-- Task to carry out --
How many lines in the listing below hold the word "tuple"? Answer with the number only.

━━ Data records ━━

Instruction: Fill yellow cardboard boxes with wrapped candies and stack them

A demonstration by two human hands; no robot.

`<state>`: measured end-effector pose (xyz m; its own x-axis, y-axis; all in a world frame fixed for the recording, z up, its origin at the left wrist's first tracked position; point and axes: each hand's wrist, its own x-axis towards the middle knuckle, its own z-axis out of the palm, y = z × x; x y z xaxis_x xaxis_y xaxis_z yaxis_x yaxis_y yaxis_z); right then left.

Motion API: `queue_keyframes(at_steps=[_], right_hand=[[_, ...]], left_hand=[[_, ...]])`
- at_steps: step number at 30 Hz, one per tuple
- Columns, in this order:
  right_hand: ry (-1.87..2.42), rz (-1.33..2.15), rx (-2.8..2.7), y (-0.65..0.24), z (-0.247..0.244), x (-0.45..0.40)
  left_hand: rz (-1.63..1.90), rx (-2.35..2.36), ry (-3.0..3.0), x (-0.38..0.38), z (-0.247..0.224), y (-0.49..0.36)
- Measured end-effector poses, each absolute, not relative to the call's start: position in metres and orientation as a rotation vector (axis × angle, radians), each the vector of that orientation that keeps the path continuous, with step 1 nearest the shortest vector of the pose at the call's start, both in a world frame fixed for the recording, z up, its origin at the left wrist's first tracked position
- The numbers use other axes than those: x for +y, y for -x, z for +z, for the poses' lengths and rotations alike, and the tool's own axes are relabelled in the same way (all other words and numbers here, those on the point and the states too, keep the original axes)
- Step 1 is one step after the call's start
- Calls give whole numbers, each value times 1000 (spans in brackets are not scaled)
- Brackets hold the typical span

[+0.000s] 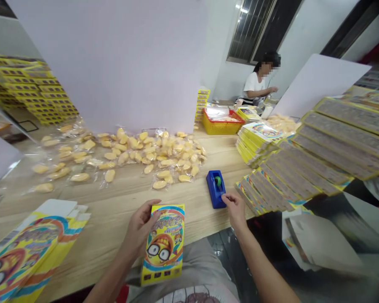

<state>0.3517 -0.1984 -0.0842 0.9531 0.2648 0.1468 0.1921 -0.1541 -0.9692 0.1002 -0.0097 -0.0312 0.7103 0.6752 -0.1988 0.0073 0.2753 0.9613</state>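
A yellow printed cardboard box (164, 244) with a cartoon face in glasses is gripped at its upper left side by my left hand (142, 223), the thumb lying on its front. The box is held over the table's near edge, above my lap. My right hand (235, 208) has thumb and forefinger pinched together at the near end of a blue tape dispenser (214, 185). Inside the dispenser sits a green-cored roll. Any strip of tape between my right fingertips is too small to make out.
Wrapped yellow pieces (164, 153) lie spread behind my hands. Flattened or open boxes (28, 252) are at the left. Rows of stacked boxes (290, 164) lean at the right. Farther back are a red-and-yellow basket (222, 126) and a seated person (255, 84).
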Motion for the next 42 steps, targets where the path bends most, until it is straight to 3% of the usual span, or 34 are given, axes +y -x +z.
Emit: queue_keyframes(at_steps=[10,22,25,30,34,38,42], right_hand=[[1624,-73,-236,-309,-108,-217],[1622,4,-178,-302,-120,-228],[1630,217,-449,-288,-93,-223],[1535,923,-1284,-274,-36,-176],[1556,997,-1615,-263,-26,-144],[1799,822,-1608,-253,-36,-138],[1602,1201,-1201,-248,-52,-140]], left_hand=[[201,524,-1386,11,-36,-105],[118,336,-1497,11,-33,-110],[47,286,-1535,11,-34,-108],[-71,208,-1588,8,-31,-109],[-102,194,-1603,4,-30,-106],[-62,207,-1546,2,-31,-96],[-49,202,-1439,1,-25,-89]])
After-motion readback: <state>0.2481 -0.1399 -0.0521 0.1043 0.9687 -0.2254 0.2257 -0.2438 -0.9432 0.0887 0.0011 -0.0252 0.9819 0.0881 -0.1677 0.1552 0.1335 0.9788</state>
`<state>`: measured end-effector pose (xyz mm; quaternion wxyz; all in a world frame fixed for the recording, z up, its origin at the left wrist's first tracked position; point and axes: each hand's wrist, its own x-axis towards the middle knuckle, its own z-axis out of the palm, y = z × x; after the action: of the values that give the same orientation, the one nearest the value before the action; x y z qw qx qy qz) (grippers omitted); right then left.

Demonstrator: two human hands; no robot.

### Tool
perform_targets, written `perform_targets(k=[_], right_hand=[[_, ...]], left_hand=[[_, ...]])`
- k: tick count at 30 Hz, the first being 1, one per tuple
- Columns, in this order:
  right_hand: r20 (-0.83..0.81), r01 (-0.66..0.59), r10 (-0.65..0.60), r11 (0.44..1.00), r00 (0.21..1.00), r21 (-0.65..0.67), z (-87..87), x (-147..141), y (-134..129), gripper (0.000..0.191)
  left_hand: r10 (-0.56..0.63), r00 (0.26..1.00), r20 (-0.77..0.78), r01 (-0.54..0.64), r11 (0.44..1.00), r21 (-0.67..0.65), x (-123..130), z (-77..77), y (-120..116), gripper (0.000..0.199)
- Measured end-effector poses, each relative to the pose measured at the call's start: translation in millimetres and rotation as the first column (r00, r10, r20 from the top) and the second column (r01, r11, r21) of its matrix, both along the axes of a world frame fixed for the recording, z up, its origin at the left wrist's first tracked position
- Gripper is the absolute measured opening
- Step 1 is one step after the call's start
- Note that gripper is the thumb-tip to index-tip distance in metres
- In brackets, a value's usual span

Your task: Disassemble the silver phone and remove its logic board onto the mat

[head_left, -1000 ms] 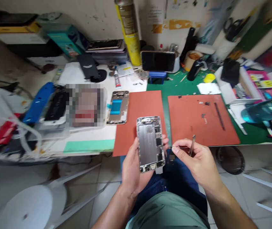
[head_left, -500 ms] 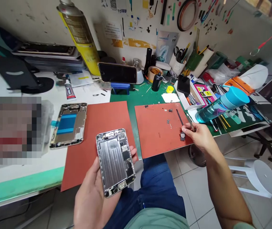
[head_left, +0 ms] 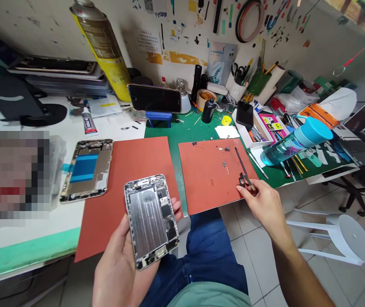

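An opened phone body [head_left: 148, 221] lies face up across the left hand [head_left: 115, 256], thumb along one edge and fingertips curled at the other; its metal bed and black-covered circuitry are exposed. The right hand [head_left: 267, 204] has moved outward to the near right corner of the right-hand red mat [head_left: 201, 170], bringing a small dark component [head_left: 241, 179] to that corner, apart from the phone body; its fingers grip what appear to be tweezers [head_left: 251, 184], the thumb at the component, though whether it is still pinched cannot be told.

Just beyond the right hand lies a slim black rod [head_left: 240, 160]; tiny loose parts [head_left: 224, 164] sit ahead and to its left. Beyond the left hand, the other red mat [head_left: 137, 155] spreads over the bench [head_left: 57, 226]; a second phone housing [head_left: 101, 164] with blue strips lies farther left; a teal bottle [head_left: 284, 147] leans beyond the right hand.
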<state>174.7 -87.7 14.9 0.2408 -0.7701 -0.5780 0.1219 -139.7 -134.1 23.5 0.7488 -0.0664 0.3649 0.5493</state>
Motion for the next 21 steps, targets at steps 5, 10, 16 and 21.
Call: perform_targets(k=[5, 10, 16, 21], right_hand=[[0.069, 0.002, -0.006, 0.998, 0.998, 0.059, -13.8, -2, -7, 0.040], [0.088, 0.023, -0.027, 0.999, 0.996, 0.044, -13.8, 0, 0, 0.045], [0.091, 0.030, -0.035, 0.998, 0.995, 0.054, -5.0, -2, -7, 0.051], [0.012, 0.124, -0.124, 0.992, 0.992, 0.004, 8.6, -2, -24, 0.049]], left_hand=[[0.041, 0.994, -0.104, -0.052, 0.994, -0.099, 5, 6.9, 2, 0.063], [0.035, 0.990, -0.134, -0.050, 0.992, -0.112, 7, 8.6, 4, 0.062], [0.034, 0.995, -0.090, -0.040, 0.997, -0.068, 8, 5.3, 1, 0.058], [-0.008, 0.999, -0.037, 0.010, 0.998, 0.055, 9, -0.7, -1, 0.058]])
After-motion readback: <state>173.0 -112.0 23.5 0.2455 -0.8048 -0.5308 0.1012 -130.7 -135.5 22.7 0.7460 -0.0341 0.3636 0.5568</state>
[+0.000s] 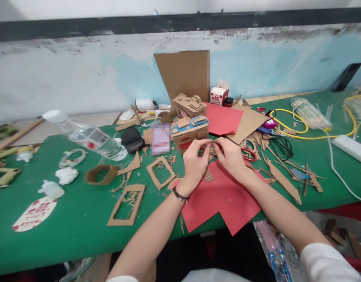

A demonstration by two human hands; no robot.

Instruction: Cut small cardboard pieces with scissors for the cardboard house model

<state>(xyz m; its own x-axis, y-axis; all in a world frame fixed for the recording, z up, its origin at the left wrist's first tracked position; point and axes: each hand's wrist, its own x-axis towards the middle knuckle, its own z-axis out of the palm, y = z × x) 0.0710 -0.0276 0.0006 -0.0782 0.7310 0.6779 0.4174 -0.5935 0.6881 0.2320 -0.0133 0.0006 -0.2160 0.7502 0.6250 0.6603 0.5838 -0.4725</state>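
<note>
At the frame's centre, a small, mostly hidden piece [212,142] is pinched by the left hand [195,161] and right hand [230,157], presumably for fine control, above red paper [221,199] on the desk [80,239].

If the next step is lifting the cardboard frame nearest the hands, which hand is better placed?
Probably the left hand: the cardboard frame lies close by on its outer side; the right hand is farther. Both seem busy, held close together.
</note>
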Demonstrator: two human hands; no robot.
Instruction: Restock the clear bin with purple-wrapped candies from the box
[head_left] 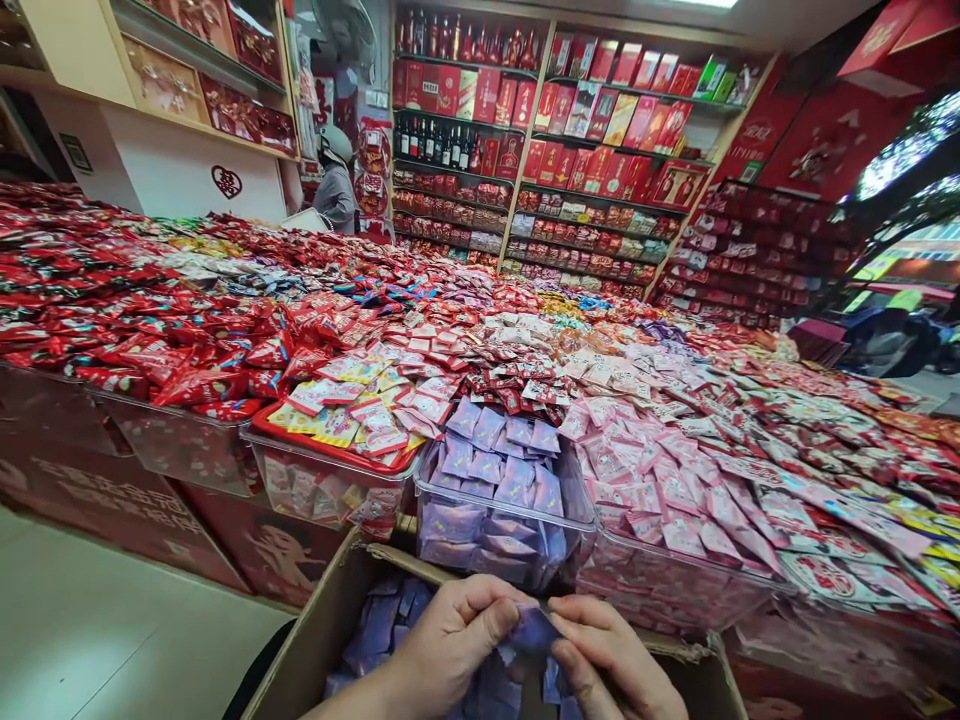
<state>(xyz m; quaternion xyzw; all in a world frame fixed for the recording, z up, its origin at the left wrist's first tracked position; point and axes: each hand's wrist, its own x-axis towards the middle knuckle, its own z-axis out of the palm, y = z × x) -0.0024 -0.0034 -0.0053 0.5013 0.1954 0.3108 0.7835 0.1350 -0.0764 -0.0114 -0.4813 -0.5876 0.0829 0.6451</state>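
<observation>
Both hands meet above an open cardboard box (300, 640), with a small purple candy packet (532, 632) between them. My left hand (469, 640) pinches the packet's left side between thumb and fingers. On its right edge, the fingertips of my right hand (611, 650) are closed. More purple packets (382, 625) lie inside the box, partly hidden by my forearm and hands. Just beyond the box stands a clear plastic bin (499, 508), where similar purple packets (502, 460) sit in rows.
Left of that bin, another holds yellow and pink packets (367, 405); to the right are pink packets (660, 480). Heaps of red packets (187, 350) spread left. Shelves (525, 130) with bottles and red boxes stand behind. A person in a helmet (335, 180) is at the back.
</observation>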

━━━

-- Result of the task --
2